*Goal of the exercise*.
What is needed is an exact copy of the entries, with the pictures excluded.

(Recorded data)
========================================================================

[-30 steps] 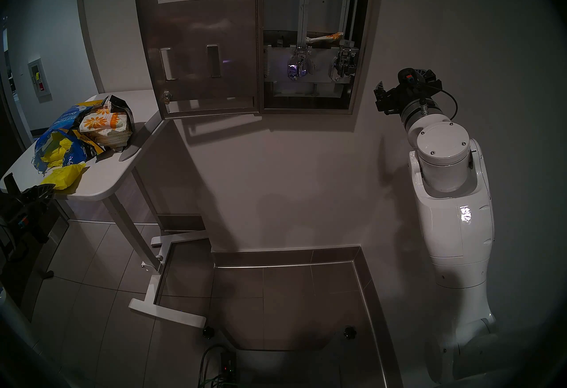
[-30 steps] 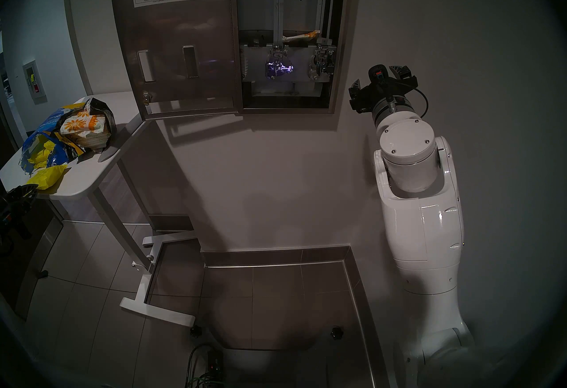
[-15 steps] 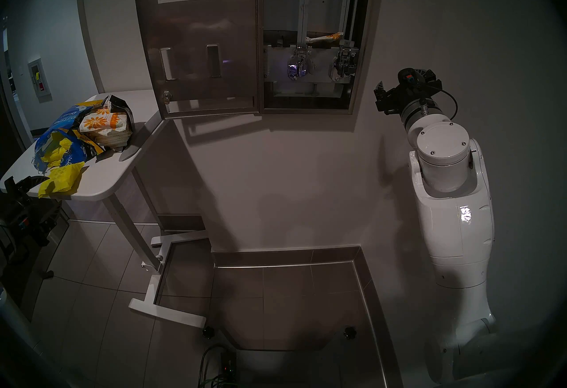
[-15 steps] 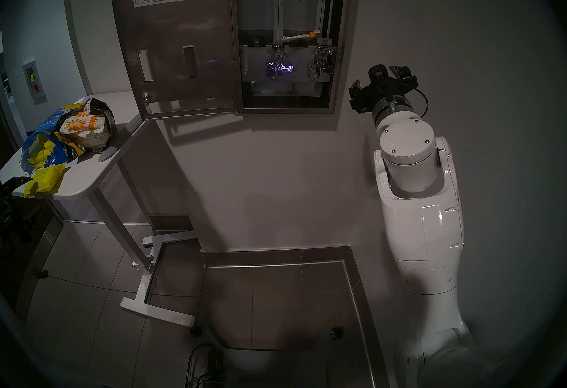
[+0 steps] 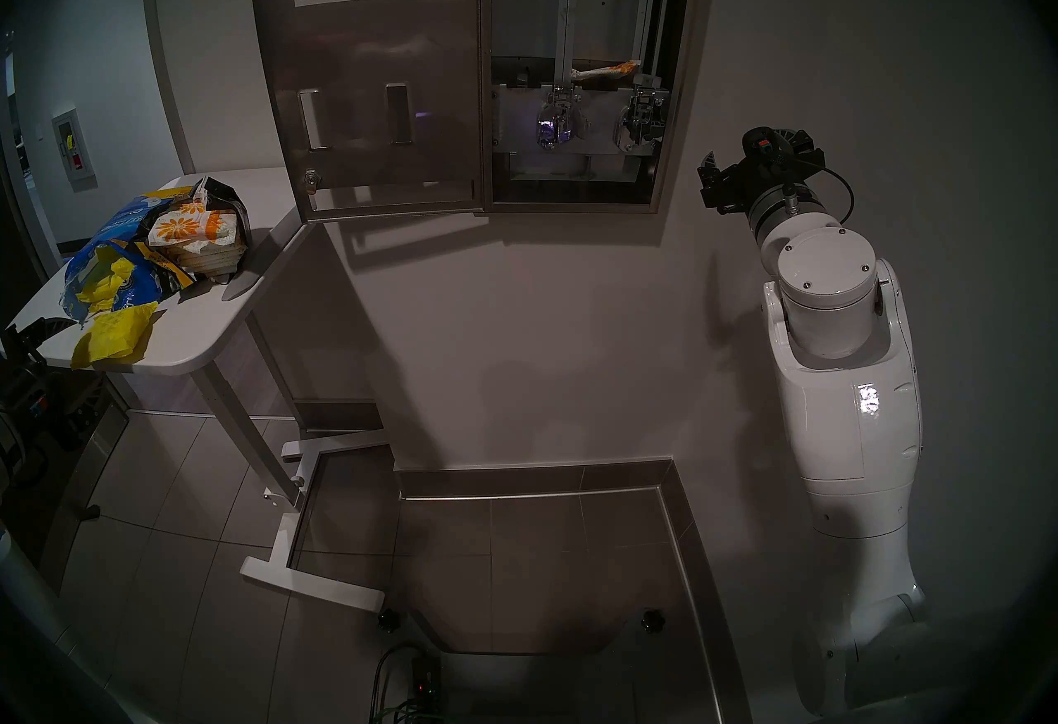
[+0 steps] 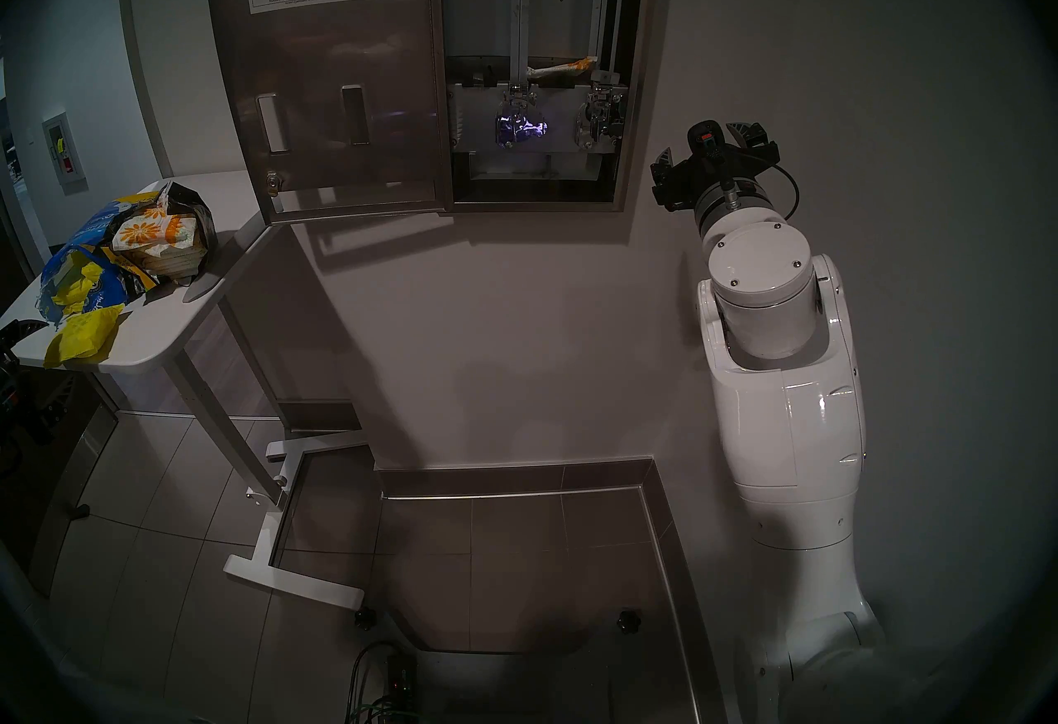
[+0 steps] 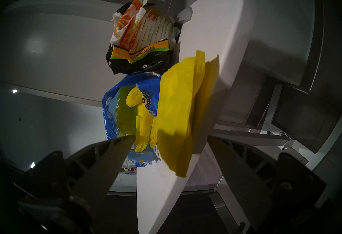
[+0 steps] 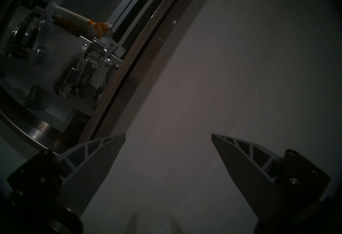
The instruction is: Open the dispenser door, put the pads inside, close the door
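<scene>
Because the yellow pad (image 7: 177, 109) overhangs the table (image 7: 218, 24) edge, a nudge from the spread, empty left gripper (image 7: 171, 136) could drop it; right gripper (image 8: 168, 135) spread, empty.

Dim room, plain white wall (image 5: 515, 333) ahead. Grey floor tiles (image 5: 189, 551) below, with a darker tile strip (image 5: 532, 474) along the wall's foot. White table (image 5: 189, 328) on the left, up on a thin leg and white feet (image 5: 312, 585). Small red and white box (image 5: 73, 147) set in the far wall. Black cables (image 5: 401, 694) on the floor.
</scene>
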`<action>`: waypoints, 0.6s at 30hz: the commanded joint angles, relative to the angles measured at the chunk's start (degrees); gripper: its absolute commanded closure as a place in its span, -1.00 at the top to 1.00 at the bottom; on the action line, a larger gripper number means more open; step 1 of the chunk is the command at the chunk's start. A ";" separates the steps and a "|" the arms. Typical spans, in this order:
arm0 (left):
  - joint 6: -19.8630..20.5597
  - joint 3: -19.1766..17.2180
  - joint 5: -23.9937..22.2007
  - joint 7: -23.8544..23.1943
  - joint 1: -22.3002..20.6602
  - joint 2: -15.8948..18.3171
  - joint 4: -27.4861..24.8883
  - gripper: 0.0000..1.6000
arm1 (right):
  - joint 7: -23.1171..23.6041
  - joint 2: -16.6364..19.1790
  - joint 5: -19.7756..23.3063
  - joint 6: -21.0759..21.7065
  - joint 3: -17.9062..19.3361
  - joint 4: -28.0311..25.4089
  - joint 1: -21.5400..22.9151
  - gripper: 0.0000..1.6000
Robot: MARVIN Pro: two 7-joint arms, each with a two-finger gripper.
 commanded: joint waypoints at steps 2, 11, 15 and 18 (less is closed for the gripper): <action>-0.66 0.44 -0.77 1.11 -1.23 0.59 -1.29 0.88 | -0.44 -0.02 -0.11 -0.71 0.12 -1.60 1.48 1.00; -0.69 1.06 -0.73 0.94 -1.73 0.39 -2.04 0.94 | -0.43 -0.02 -0.11 -0.71 0.12 -1.59 1.48 1.00; -0.75 1.28 -0.54 1.01 -2.03 0.43 -2.18 1.00 | -0.43 -0.02 -0.11 -0.71 0.12 -1.59 1.48 1.00; -0.70 1.37 -0.50 0.96 -2.12 0.33 -2.51 1.00 | -0.43 -0.02 -0.11 -0.71 0.12 -1.59 1.48 1.00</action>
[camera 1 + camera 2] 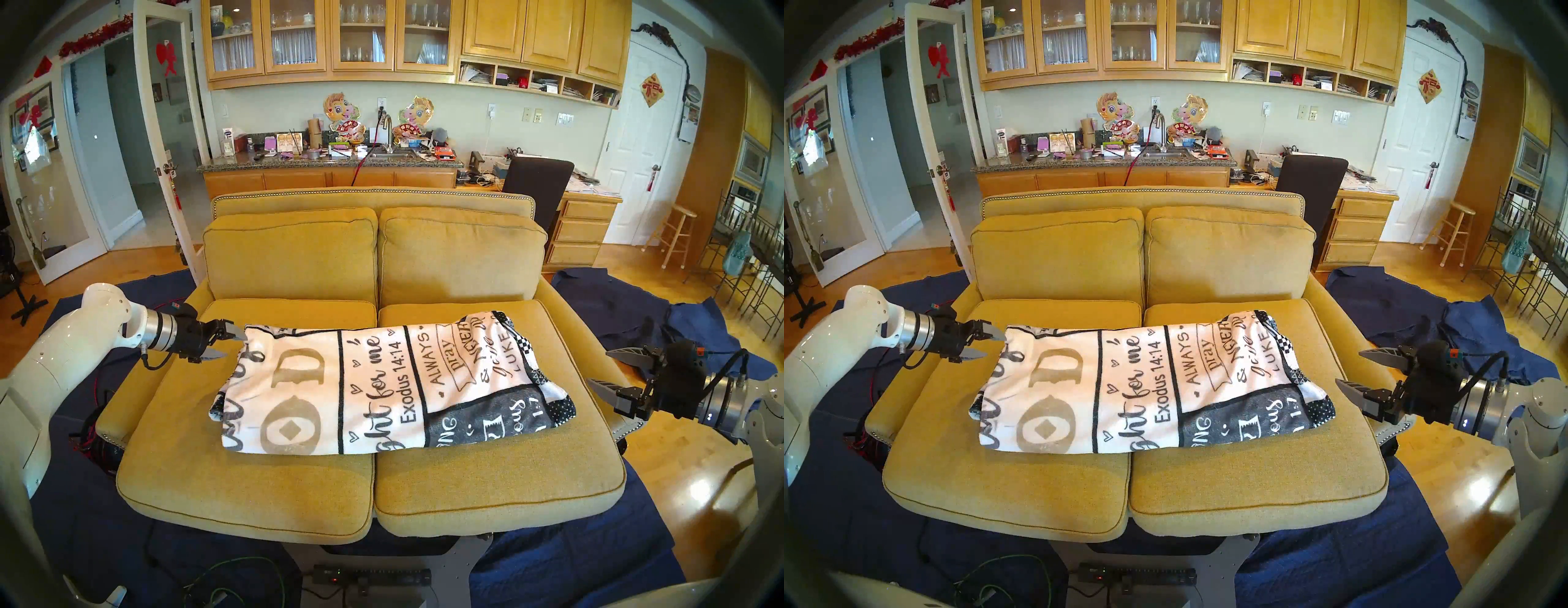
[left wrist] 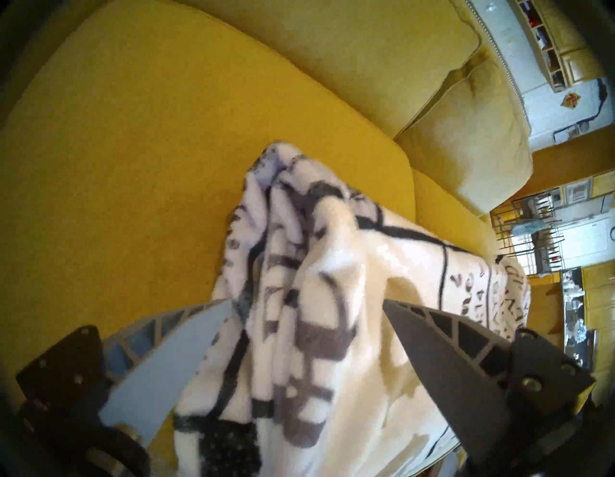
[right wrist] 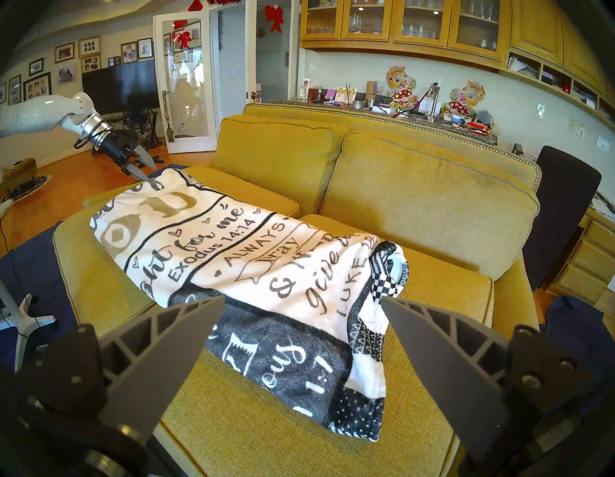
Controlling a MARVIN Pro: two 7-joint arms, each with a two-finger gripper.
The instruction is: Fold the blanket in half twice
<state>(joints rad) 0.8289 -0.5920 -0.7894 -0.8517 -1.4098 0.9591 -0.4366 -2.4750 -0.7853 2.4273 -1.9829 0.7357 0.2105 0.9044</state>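
The blanket [image 1: 394, 386] lies folded across the sofa [image 1: 292, 496] seat cushions. My left gripper [image 1: 231, 344], jaws apart, sits at the blanket's far-left corner; my right gripper [image 1: 609, 370] hangs spread beside its right end. Pinching only the top layer could unravel the fold.

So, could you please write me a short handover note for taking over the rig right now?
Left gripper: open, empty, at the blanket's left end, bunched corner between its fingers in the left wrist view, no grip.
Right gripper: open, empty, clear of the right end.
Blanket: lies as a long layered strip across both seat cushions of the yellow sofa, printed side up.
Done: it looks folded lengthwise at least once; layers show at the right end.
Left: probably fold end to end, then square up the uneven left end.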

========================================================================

*Answer to this problem*.
[-30 steps] 
[-30 steps] 
[-15 steps] 
[-15 steps] 
[+0 steps] 
[+0 steps] 
[+0 steps] 
[+0 steps] 
The instruction is: Open the dispenser door, put the pads inside, close the door
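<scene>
Because the yellow pad (image 7: 177, 109) overhangs the table (image 7: 218, 24) edge, a nudge from the spread, empty left gripper (image 7: 171, 136) could drop it; right gripper (image 8: 168, 135) spread, empty.

Dim room, plain white wall (image 5: 515, 333) ahead. Grey floor tiles (image 5: 189, 551) below, with a darker tile strip (image 5: 532, 474) along the wall's foot. White table (image 5: 189, 328) on the left, up on a thin leg and white feet (image 5: 312, 585). Small red and white box (image 5: 73, 147) set in the far wall. Black cables (image 5: 401, 694) on the floor.
</scene>
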`<action>`: waypoints, 0.6s at 30hz: the commanded joint angles, relative to the angles measured at the chunk's start (degrees); gripper: its absolute commanded closure as a place in its span, -1.00 at the top to 1.00 at the bottom; on the action line, a larger gripper number means more open; step 1 of the chunk is the command at the chunk's start. A ";" separates the steps and a "|" the arms. Typical spans, in this order:
arm0 (left):
  - joint 6: -19.8630..20.5597
  - joint 3: -19.1766..17.2180
  - joint 5: -23.9937..22.2007
  - joint 7: -23.8544..23.1943
  - joint 1: -22.3002..20.6602
  - joint 2: -15.8948..18.3171
  - joint 4: -27.4861..24.8883
  - gripper: 0.0000..1.6000
arm1 (right):
  - joint 7: -23.1171..23.6041
  - joint 2: -16.6364..19.1790
  - joint 5: -19.7756..23.3063
  - joint 6: -21.0759..21.7065
  - joint 3: -17.9062..19.3361
  - joint 4: -28.0311..25.4089
  - joint 1: -21.5400..22.9151
  - gripper: 0.0000..1.6000
Robot: MARVIN Pro: two 7-joint arms, each with a two-finger gripper.
 commanded: joint waypoints at steps 2, 11, 15 and 18 (less is closed for the gripper): <action>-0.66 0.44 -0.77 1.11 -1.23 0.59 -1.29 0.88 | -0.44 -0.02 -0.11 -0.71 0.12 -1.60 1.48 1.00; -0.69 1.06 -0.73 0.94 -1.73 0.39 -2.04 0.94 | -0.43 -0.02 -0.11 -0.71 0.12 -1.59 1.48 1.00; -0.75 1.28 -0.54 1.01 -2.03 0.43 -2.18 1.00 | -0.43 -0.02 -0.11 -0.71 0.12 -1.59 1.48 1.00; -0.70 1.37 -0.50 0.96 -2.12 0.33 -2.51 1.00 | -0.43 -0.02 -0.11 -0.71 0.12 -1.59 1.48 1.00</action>
[camera 1 + camera 2] 
[left wrist] 
[right wrist] 
Controlling a MARVIN Pro: two 7-joint arms, each with a two-finger gripper.
The instruction is: Fold the blanket in half twice
<state>(joints rad) 0.8289 -0.5920 -0.7894 -0.8517 -1.4098 0.9591 -0.4366 -2.4750 -0.7853 2.4273 -1.9829 0.7357 0.2105 0.9044</state>
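The blanket [image 1: 394, 386] lies folded across the sofa [image 1: 292, 496] seat cushions. My left gripper [image 1: 231, 344], jaws apart, sits at the blanket's far-left corner; my right gripper [image 1: 609, 370] hangs spread beside its right end. Pinching only the top layer could unravel the fold.

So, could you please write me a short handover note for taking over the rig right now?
Left gripper: open, empty, at the blanket's left end, bunched corner between its fingers in the left wrist view, no grip.
Right gripper: open, empty, clear of the right end.
Blanket: lies as a long layered strip across both seat cushions of the yellow sofa, printed side up.
Done: it looks folded lengthwise at least once; layers show at the right end.
Left: probably fold end to end, then square up the uneven left end.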

No additional answer is expected.